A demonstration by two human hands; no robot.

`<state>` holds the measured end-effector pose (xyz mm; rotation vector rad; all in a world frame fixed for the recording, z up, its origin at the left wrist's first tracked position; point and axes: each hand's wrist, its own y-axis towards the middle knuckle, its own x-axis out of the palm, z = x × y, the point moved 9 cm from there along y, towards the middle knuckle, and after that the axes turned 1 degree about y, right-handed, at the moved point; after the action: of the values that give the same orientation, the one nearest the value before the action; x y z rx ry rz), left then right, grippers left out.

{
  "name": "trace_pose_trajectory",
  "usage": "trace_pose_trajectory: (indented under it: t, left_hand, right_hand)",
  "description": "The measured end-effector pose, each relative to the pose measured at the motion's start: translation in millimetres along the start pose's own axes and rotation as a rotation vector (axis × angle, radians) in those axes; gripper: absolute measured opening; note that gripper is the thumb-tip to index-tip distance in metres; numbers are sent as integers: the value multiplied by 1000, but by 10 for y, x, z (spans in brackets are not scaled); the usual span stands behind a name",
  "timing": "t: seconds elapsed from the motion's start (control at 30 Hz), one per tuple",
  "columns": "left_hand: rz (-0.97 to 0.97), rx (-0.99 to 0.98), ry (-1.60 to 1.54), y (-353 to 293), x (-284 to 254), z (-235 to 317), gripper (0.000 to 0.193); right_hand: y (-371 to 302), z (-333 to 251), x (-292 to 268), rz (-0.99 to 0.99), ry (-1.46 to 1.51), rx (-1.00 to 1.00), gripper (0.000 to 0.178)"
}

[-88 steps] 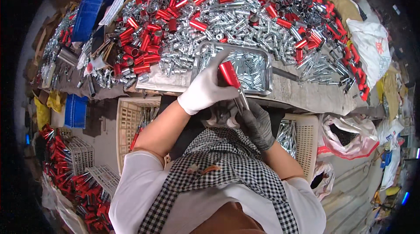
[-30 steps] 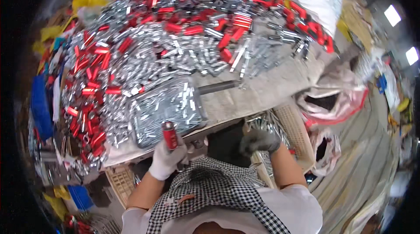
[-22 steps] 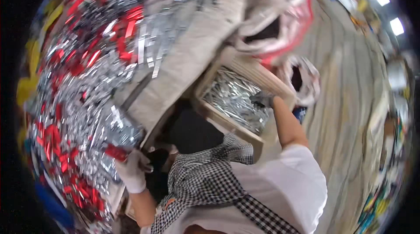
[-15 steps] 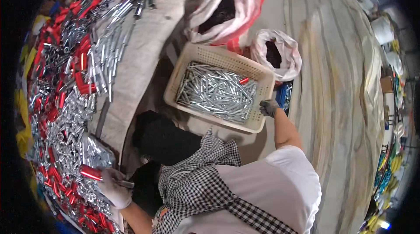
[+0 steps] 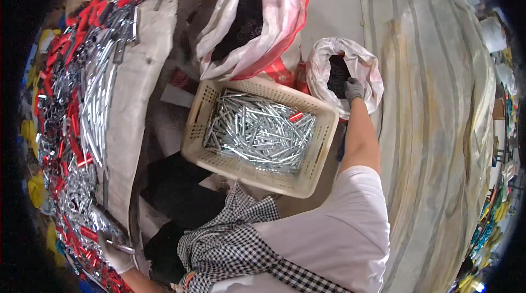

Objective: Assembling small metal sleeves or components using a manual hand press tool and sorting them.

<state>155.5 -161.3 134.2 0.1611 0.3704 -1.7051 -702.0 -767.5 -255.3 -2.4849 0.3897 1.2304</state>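
Note:
At the lower left, my left hand (image 5: 115,253), in a pale glove, is closed around a metal piece (image 5: 127,249) whose silver end sticks out beside the fingers. A red cylinder (image 5: 89,233) shows at the hand's other side; whether it belongs to the same piece I cannot tell. My right hand (image 5: 354,90), in a grey glove, reaches over the near rim of a small white sack (image 5: 370,76). Its fingers are curled at the dark contents (image 5: 338,69), and what they hold, if anything, is hidden. Left of the sack sits a cream plastic basket (image 5: 323,153) of silver rods (image 5: 257,134) with one red piece (image 5: 296,116) among them.
A bigger white and red sack (image 5: 285,24) with dark contents stands behind the basket. Along the left, a worktop (image 5: 129,90) carries heaps of red and silver metal parts (image 5: 71,128). Grey-beige sheeting (image 5: 433,145) with long folds stretches along the right.
My right hand has gone from the basket's right edge up to the small sack's mouth. The left hand, still gripping its metal piece, appears lower and farther left as the whole view has shifted.

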Motion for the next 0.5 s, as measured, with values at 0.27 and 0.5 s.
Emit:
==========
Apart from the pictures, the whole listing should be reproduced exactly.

A demonstration by two human hands; no robot.

`<state>` holds the measured end-effector pose (xyz mm; rotation vector rad; all in a world frame fixed for the recording, z up, its origin at the left wrist's first tracked position; point and axes: each hand's wrist, its own y-axis towards the middle knuckle, its own x-axis out of the palm, z = x × y, the point moved 9 cm from there along y, towards the middle knuckle, and after that the axes turned 1 degree about y, right-handed, at the moved point; after the action: of the values that give the same orientation, the one nearest the value before the action; x y z rx ry rz), left then right, grippers left out.

{
  "name": "trace_pose_trajectory",
  "usage": "trace_pose_trajectory: (indented under it: t, left_hand, right_hand)",
  "description": "The measured end-effector pose, each relative to the pose measured at the motion's start: translation in millimetres along the start pose's own axes and rotation as a rotation vector (axis × angle, radians) in those axes; gripper: absolute measured opening; note that gripper is the thumb-tip to index-tip distance in metres; numbers are sent as integers: the value multiplied by 1000, but by 10 for y, x, z (spans in brackets are not scaled); the usual span stands behind a name",
  "timing": "t: seconds elapsed from the motion's start (control at 30 Hz), one per tuple",
  "columns": "left_hand: rz (-0.97 to 0.97), rx (-0.99 to 0.98), ry (-1.60 to 1.54), y (-353 to 293), x (-284 to 254), z (-235 to 317), gripper (0.000 to 0.193); right_hand: y (-371 to 302), z (-333 to 251), x (-292 to 268), rz (-0.99 to 0.99), ry (-1.46 to 1.51), rx (-1.00 to 1.00), gripper (0.000 to 0.178)"
}

[-88 steps] 
[-30 steps] 
[-22 steps] 
[-15 steps] 
[+0 steps] 

Objective: Assembling small metal sleeves or components using a manual hand press tool and sorting them.

<state>155.5 -161.3 134.2 0.1611 0.3704 -1.7051 -702.0 -767.5 -255.3 -2.4849 0.3897 1.2304</state>
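Note:
At the lower left, my left hand (image 5: 115,253), in a pale glove, is closed around a metal piece (image 5: 127,249) whose silver end sticks out beside the fingers. A red cylinder (image 5: 89,233) shows at the hand's other side; whether it belongs to the same piece I cannot tell. My right hand (image 5: 354,90), in a grey glove, reaches over the near rim of a small white sack (image 5: 370,76). Its fingers are curled at the dark contents (image 5: 338,69), and what they hold, if anything, is hidden. Left of the sack sits a cream plastic basket (image 5: 323,153) of silver rods (image 5: 257,134) with one red piece (image 5: 296,116) among them.
A bigger white and red sack (image 5: 285,24) with dark contents stands behind the basket. Along the left, a worktop (image 5: 129,90) carries heaps of red and silver metal parts (image 5: 71,128). Grey-beige sheeting (image 5: 433,145) with long folds stretches along the right.
My right hand has gone from the basket's right edge up to the small sack's mouth. The left hand, still gripping its metal piece, appears lower and farther left as the whole view has shifted.
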
Motion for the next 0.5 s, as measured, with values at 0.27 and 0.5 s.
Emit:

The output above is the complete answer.